I used to be in awe of my mother who experienced so many major surgeries. She even "died" on the operating table once. In that moment of our surgical history, death was determined from the time the heart stopped beating. That is how she "died". With a shot of adrenalin directly into the heart muscle, it began beating again. The extra drama of the event was the fact that the needle, when withdrawn, was missing the tip. To her final dying day we suppose she carried that tiny piece of surgical steel all her life.

Well I guess we have learned a lot more about measuring death, and a lot more about surgery too in the seventy years since then. Now we don't face surgery with the same fear that used to dominate. My mind is wandering this direction because of my sweet wife's impending surgery come Monday morning. She is having her second knee replacement. She will then have two bionic knees, and perhaps be able to run circles around me. She's not particularly interested in running circles, but in removing the constant, and increasingly excruciating pain that every step gives her just now.

On the other knee she toughed it out to finish PT in just three weeks. When she could bend her knee 100% her therapist told her to get out. "I don't want to see her again." Others in her group were congratulating themselves for the progress they had made in 3 months. Barbara felt embarrassment at her unusual success because she necessarily made the others envious. Now she expects to do the same work and get the same results. I hope she is right. But at least this means she will enter the surgical theater with a positive attitude, and I know that goes a long way.

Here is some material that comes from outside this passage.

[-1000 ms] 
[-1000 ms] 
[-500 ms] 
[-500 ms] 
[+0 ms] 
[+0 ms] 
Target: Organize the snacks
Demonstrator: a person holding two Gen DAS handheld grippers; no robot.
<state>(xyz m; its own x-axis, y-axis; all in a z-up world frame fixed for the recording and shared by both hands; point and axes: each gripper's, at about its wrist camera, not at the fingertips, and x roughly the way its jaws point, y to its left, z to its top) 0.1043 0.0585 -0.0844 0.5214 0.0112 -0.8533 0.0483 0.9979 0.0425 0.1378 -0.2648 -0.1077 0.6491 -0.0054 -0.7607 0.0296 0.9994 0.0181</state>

We have both experienced problems with our hospital care givers, and so I am planning to hover over her with TLC. I am already planning to smuggle in some real food, as well as make sure they are giving her the pain medication the doctor ordered.

Our daughter made the final move to Lake Havasu today--in fact as I write these words. After unloading the final shipment of household goods, she plans to return Monday to sleep on our couch and help me in my hovering project. She is a wonderful daughter, and genuinely compassionate. She may do a better job than I, but I will give it my best effort.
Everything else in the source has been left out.